To say that my emotions have overwhelmed me would not do justice to the intensity of that overwhelmingness. Emotions have overpowered me before. OK, I’ll admit, it’s happened quite often. However, this time it reached a new level — well above the emotional overwhelmingness I felt immediately before and after my heart-lung transplant. I’m reliving all of the emotions I had in those moments, along with new layers of grief and gratitude that I’m finding here.
My favorite part of this event by far has been meeting donor families. These are families who, in the midst of tragedy (and my goodness these stories are tragic beyond comprehension), decided to pursue organ donation. They then chose to knit themselves into the transplant community further. I am in awe of the bravery they show by attending these games and supporting the athletes. But our communal losses do weigh heavily on me.

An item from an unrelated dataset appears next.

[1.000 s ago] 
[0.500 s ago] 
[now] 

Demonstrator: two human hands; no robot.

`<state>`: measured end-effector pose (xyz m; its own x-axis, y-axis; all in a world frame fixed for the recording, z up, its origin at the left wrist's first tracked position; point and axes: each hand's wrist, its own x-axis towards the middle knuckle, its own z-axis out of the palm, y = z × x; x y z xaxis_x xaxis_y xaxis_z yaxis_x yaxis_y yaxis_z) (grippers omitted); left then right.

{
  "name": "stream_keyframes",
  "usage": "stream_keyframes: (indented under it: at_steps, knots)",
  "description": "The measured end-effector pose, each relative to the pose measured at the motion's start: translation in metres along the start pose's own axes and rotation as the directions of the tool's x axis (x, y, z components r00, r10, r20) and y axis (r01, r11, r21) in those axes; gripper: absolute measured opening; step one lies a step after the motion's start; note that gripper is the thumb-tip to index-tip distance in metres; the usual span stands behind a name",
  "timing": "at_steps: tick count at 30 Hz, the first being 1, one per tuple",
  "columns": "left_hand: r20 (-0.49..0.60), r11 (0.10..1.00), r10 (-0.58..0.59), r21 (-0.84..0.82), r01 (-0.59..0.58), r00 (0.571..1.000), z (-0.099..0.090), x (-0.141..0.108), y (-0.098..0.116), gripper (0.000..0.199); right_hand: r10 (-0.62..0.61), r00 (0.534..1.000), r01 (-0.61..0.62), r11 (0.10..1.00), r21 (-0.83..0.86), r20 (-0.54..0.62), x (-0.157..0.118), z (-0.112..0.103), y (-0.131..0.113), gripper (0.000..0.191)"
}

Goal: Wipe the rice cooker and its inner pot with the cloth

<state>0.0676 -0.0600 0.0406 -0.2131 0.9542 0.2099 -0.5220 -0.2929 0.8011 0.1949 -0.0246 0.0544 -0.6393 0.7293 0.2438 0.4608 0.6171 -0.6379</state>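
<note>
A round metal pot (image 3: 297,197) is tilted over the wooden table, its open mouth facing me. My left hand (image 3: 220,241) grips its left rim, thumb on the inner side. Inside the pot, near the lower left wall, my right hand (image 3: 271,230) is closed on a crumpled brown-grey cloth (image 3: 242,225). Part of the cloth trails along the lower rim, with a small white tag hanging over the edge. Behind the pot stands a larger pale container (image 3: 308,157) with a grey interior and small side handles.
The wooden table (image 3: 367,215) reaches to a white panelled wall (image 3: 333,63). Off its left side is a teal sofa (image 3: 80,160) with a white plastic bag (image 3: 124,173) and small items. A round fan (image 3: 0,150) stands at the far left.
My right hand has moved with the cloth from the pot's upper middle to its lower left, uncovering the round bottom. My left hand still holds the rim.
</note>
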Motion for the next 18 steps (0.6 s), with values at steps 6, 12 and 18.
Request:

In the last three days, I have met so many new people and heard countless stories. They’re mixing together in my mind, and it’s even harder than usual to recall names, let alone table tennis scores. My immunosuppressant medications affect my memory, but this week I’m blaming trauma rather than chemicals.
Anyway, I’m pretty sure it was a liver recipient who expressed the following words to me. He told me that we have to remember that the gift of life is not just about climbing mountains and winning gold medals. Living can mean a chance to see new grandchildren born, but also to see friends die. We’ve got a second chance to experience the ups and downs of life. Real life includes heartbreak (check), loss (check), and injustice (check).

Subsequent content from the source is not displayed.